Stefano Mastandrea, Gabriella Bartoli & Giuseppe Carrus
Psychology of Aesthetics, Creativity, and the Arts, May 2011, Pages 126-134

Abstract:
The subject under discussion concerns the existence of an automatic aesthetic evaluation. When we encounter an object like an artwork or an architectural structure that activates an aesthetic response, does the associated evaluation appear in our mind as an automatic process? From the broad field of aesthetic appraisal, we will be considering a specific aspect that refers only to the positive and negative affects related to an individual's preference between two art styles (figurative vs. abstract) and two architectural styles (classic vs. contemporary).
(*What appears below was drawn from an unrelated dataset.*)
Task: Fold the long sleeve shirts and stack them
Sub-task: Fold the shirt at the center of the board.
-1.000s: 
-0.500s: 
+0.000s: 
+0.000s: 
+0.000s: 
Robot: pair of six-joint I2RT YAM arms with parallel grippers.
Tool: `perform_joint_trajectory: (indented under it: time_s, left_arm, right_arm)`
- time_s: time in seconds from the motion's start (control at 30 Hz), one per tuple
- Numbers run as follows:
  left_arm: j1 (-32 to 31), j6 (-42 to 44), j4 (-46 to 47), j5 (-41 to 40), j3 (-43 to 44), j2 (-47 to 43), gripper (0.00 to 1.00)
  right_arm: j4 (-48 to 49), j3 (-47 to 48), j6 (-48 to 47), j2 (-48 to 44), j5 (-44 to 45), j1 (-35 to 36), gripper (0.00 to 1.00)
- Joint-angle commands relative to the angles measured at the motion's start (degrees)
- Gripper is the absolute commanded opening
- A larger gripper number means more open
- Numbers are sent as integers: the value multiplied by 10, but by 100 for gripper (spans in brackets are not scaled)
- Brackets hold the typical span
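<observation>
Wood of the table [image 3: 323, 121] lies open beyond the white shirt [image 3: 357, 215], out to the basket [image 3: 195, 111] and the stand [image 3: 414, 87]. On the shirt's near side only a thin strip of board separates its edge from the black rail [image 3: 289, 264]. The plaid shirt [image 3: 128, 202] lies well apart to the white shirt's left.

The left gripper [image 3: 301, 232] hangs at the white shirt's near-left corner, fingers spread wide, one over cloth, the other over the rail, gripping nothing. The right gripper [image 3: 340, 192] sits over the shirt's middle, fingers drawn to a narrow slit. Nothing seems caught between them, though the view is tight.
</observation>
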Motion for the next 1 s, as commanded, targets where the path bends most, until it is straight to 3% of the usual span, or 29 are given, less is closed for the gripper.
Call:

The hypothesis is that there is a preexistent preference within the visual arts and architecture that can clearly be identified using implicit measurements. Results from two experiments that were conducted with the use of the Implicit Association Test (IAT) showed that participants' reaction times were faster in associating positive words to figurative art and classical architecture (the so-called compatible task) than to abstract art and contemporary architecture (the so-called incompatible task). The results are in line with the hypothesis that aesthetic preferences can also be experienced automatically. Prototypicality (i.e., the degree to which an object is representative of a general class of object), familiarity and the relative simplicity of figurative art and classical architecture (compared to abstract art and modern architecture) can explain the shorter reaction time and as a consequence, an implicit aesthetic preference for these kinds of stimuli.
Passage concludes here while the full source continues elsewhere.